Recorded data below:

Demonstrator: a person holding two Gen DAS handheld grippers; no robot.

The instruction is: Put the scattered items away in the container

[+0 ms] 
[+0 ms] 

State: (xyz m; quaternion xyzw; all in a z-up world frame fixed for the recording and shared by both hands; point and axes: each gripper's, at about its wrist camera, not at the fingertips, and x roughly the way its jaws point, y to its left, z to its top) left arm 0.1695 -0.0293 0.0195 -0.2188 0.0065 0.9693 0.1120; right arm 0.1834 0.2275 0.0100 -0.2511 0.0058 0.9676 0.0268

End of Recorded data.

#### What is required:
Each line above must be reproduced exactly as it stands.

#### Answer for this exercise:
Demonstrator: a person holding two Gen DAS handheld grippers; no robot.

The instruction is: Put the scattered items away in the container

[+0 ms] 
[+0 ms] 

State: (xyz m; quaternion xyzw; all in a z-up world frame fixed for the recording and shared by both hands; point and axes: each gripper's, at about its wrist camera, not at the fingertips, and x roughly the way its jaws point, y to its left, z to its top) left arm 0.1695 -0.0293 0.0195 -0.2188 0.0065 0.9693 0.1120; right arm 0.1834 0.2275 0.0100 -0.2511 0.0058 0.9676 0.0268

The exercise has been answered in full.